Dez has you?  Andrew Green?  No way.  The real Andrew Green is seven feet tall, painted blue, and shoots lightning bolts from his ****...  

Seriously, I've been playing with this stuff for the last couple of nights.  This pictorial series is really good at showing these techniques.  I like how its demystified.  

Thanks

upnorthkyosa


----------



## Andrew Green (Nov 26, 2005)

lol - Well, only 6' and my face isn't painted... well not today anyways...


----------



## breeno (Dec 16, 2009)

Very good series. I train self-defence MMA with a private instructor, so he teaches the things for street survival, and because I don't get much time to go there he doesn't get wrapped up in the naming aspects of the techniques, so this is a very good resource to see how and why I'm doing what I'm doing (he tries his best, but I struggle to find time to go there, so he explains it very simply).


----------



## Steve (Dec 16, 2009)

Andrew Green said:


> She locks her legs in a figure four, pushes her hips in and pulls my head up.



Good stuff.  I've found that this is really only possible on someone who isn't keeping their elbows in.   I've also found that if you do get this, you don't have to do much to finish.  Most people's shoulder is pretty tight that way.  So if you catch it in live sparring, be gentle. 

thank you for posting this!


----------



## Steve (Dec 16, 2009)

And I would rep you if I could!


----------



## Andrew Green (Dec 16, 2009)

stevebjj said:


> Good stuff.  I've found that this is really only possible on someone who isn't keeping their elbows in.   I've also found that if you do get this, you don't have to do much to finish.  Most people's shoulder is pretty tight that way.  So if you catch it in live sparring, be gentle.
> 
> thank you for posting this!




Wow.... zombie thread, back from more then 4 years ago...

Anyways, force the elbow out when you transition from side control   If you lose the arm and they get the elbow tucked you shouldn't be staying in this position as they will be able to get to their knees.

Another point on getting this is to push the wrist to the shoulder, then roll it out hooking your leg over it, rather then pushing it to your knee and trying to feed it to your leg.


----------



## Steve (Dec 16, 2009)

Hey.  Wow.  That is old.  . I didn't look at the date.  

Thanks for the tips.  I'll give it a shot.  Funny you mention the arm.  I'll often use this position as a way to isolate the arm and then move back to side control with their arm up on my leg.  If that makes sense.


----------



## Andrew Green (Dec 17, 2009)

stevebjj said:


> Hey.  Wow.  That is old.  . I didn't look at the date.
> 
> Thanks for the tips.  I'll give it a shot.  Funny you mention the arm.  I'll often use this position as a way to isolate the arm and then move back to side control with their arm up on my leg.  If that makes sense.

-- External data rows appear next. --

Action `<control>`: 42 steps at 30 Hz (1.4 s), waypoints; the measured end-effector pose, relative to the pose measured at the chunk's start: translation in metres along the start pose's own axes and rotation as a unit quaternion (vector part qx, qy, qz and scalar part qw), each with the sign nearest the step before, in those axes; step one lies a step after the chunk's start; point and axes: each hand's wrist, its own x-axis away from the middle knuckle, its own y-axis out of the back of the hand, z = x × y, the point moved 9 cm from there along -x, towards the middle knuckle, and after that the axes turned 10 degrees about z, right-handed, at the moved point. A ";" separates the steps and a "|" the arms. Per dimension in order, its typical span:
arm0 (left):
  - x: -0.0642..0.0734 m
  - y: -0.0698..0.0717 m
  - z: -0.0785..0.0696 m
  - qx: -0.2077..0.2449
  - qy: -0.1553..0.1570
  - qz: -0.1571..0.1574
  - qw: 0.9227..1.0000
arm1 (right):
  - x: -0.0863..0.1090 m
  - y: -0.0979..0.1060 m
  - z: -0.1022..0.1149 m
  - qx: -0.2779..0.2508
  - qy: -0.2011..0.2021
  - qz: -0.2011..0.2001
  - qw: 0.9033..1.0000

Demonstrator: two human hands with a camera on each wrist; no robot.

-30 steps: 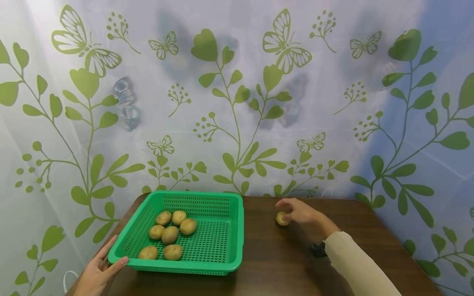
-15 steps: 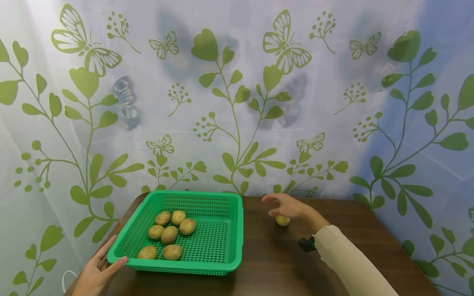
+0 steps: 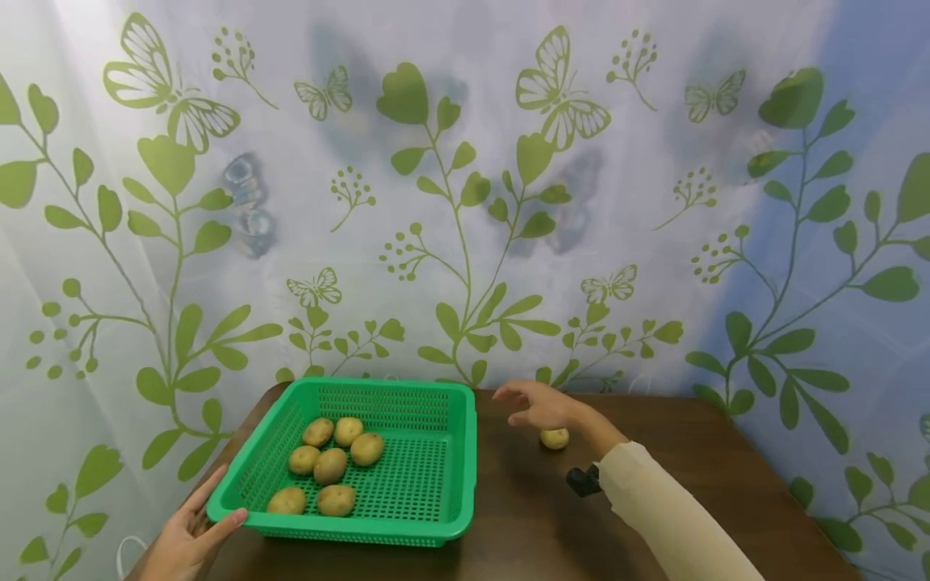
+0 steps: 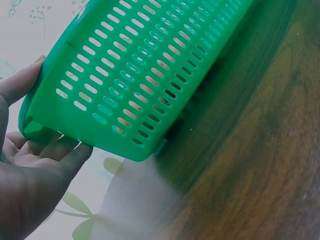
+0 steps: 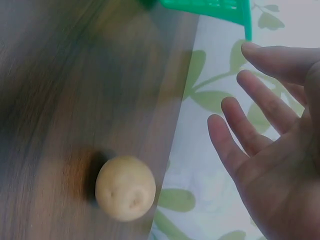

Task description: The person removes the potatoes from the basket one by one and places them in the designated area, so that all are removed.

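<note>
My left hand grips the front left corner of a green plastic basket. In the left wrist view, its thumb and fingers pinch the rim of the slotted basket wall. Several potatoes lie in the left half of the basket. To the right of the basket, my right hand hovers over the table with nothing in it. A single potato sits on the table just behind its wrist. The right wrist view shows the fingers spread and apart from that potato.
The dark wooden table extends right of the basket and ends at its far edge. A curtain printed with green leaves and butterflies hangs behind it. A black wrist-worn device juts out below the right sleeve.
My right hand has come away from the single potato and moved left toward the basket, fingers opening out. That potato stays on the table. My left hand keeps its hold on the basket.
</note>
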 end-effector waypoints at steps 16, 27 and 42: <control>0.003 0.001 -0.005 -0.053 -0.005 -0.006 0.999 | -0.029 -0.006 0.035 0.012 0.003 0.022 1.000; 0.005 -0.002 -0.009 -0.044 -0.030 -0.004 0.999 | -0.056 -0.011 0.062 0.024 0.012 0.033 0.999; 0.006 -0.005 -0.010 -0.019 -0.041 -0.008 0.999 | -0.096 -0.025 0.093 0.011 0.027 0.059 0.998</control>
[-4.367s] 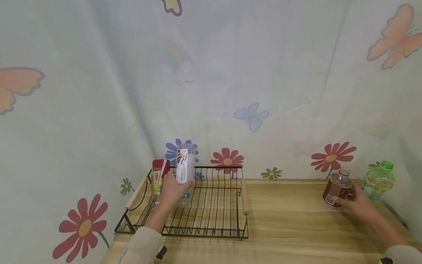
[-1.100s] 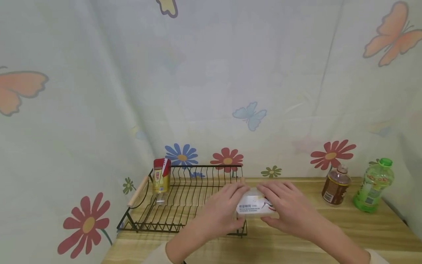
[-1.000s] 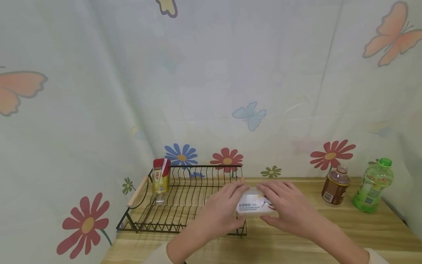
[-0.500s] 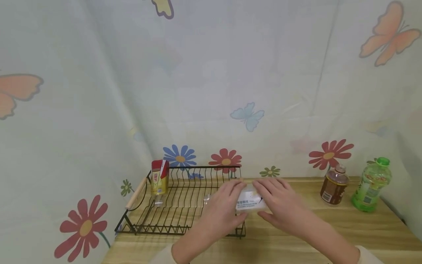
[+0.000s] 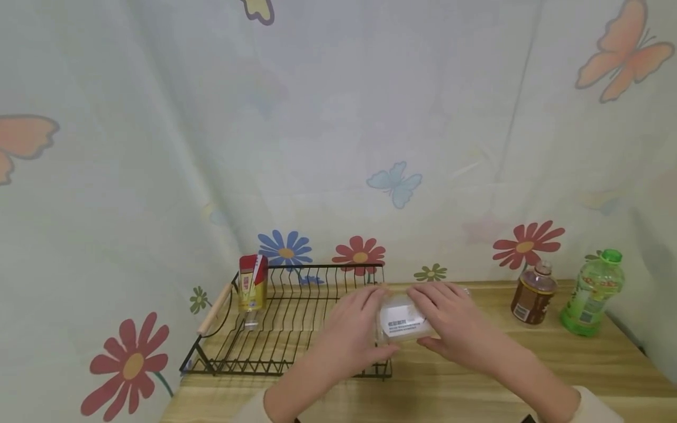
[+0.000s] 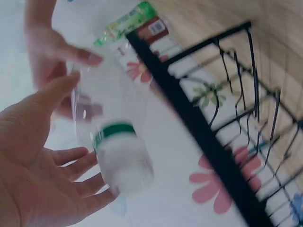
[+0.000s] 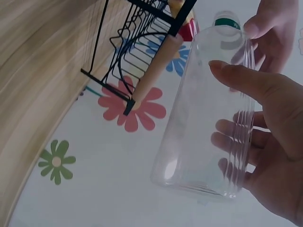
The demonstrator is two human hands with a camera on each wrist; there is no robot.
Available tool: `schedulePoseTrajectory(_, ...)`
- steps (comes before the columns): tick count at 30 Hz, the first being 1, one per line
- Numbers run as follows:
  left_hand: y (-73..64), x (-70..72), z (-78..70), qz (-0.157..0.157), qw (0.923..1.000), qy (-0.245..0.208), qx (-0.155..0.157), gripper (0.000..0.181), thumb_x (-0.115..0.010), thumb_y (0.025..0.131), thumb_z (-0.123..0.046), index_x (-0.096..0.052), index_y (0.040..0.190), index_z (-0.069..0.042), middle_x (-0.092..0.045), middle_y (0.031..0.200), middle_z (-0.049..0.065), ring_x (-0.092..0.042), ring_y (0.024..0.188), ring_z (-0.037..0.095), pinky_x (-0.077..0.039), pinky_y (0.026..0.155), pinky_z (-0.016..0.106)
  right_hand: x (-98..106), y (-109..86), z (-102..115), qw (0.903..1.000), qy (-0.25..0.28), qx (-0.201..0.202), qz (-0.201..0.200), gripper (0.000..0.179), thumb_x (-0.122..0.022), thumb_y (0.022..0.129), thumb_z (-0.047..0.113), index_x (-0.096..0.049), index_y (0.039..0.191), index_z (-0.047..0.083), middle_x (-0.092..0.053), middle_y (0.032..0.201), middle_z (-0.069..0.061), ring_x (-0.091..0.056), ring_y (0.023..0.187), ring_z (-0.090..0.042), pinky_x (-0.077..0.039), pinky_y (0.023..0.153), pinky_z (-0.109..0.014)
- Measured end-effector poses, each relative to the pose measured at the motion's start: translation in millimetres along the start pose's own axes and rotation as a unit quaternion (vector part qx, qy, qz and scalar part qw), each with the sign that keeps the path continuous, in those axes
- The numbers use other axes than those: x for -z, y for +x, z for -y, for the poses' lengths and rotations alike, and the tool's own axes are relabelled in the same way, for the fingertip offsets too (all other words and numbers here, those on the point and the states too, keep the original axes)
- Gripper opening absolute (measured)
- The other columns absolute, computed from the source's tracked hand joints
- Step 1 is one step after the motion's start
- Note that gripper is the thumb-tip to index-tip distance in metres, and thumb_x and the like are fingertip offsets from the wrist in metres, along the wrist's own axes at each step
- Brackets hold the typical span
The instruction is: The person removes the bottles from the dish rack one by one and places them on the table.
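Observation:
In the head view both my hands hold a clear plastic bottle (image 5: 402, 329) with a white printed label, lying roughly sideways above the table. My left hand (image 5: 349, 329) is at its neck end, fingers over the top and thumb below. My right hand (image 5: 449, 314) grips the body, and the base shows past its knuckles. In the left wrist view, a green ring (image 6: 113, 130) circles the bottle's neck beside my left fingertips. The right wrist view shows my right thumb and fingers on opposite sides of the ribbed bottle body (image 7: 199, 127).
Left of centre stands a black wire dish rack (image 5: 296, 299) with wooden handles. A red and yellow bottle (image 5: 252, 288) leans neck-down inside it. A brown-labelled bottle (image 5: 534, 294) and a green bottle (image 5: 591, 294) stand upright on the wooden table (image 5: 476, 376) at right.
Over four seconds ago my left hand held the clear bottle above the rack while my right held the brown-labelled one. In the last half second the bottle has shifted right, exposing its base.

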State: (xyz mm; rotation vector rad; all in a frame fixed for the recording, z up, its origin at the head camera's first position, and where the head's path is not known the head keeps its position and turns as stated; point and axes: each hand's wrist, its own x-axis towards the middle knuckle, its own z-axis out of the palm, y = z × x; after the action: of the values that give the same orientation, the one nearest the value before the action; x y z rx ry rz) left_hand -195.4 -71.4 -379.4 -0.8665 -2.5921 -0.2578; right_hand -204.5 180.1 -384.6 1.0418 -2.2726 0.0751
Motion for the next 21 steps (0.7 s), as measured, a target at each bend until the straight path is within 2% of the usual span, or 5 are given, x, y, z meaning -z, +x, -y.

Yup, we do that too.  But hopefully from there and stepping above the head, driving the hips to his head and either going right around and trapping the arm, or passing it right to your underhooking hand.  Wrapping their arm around their neck, a position I'm rather fond of


----------



## Steve (Dec 17, 2009)

Once that arm's dangling out there all alone, there are a lot of options.  My favorite is to reach around the head and back through my legs.  It's a good control position and very easy to get a head/arm choke that they never see coming.  I catch people with that all the time.


----------



## Pyrock (Jan 11, 2010)

Check out my son's video....He does this exact move about 27 seconds into the video.  He is very careful with this sub because it is two legs vs. one arm and the two legs can easily break the arm with little effort.  This is why he pauses in the video then does it again.  Not bad for a 7 year old (at the time).  This particular video is during Sport Jiu Jitsu but he also trains in Brazilian Jiu Jitsu and wrestling as well as Tae Kwon Do and some Mui Thai


----------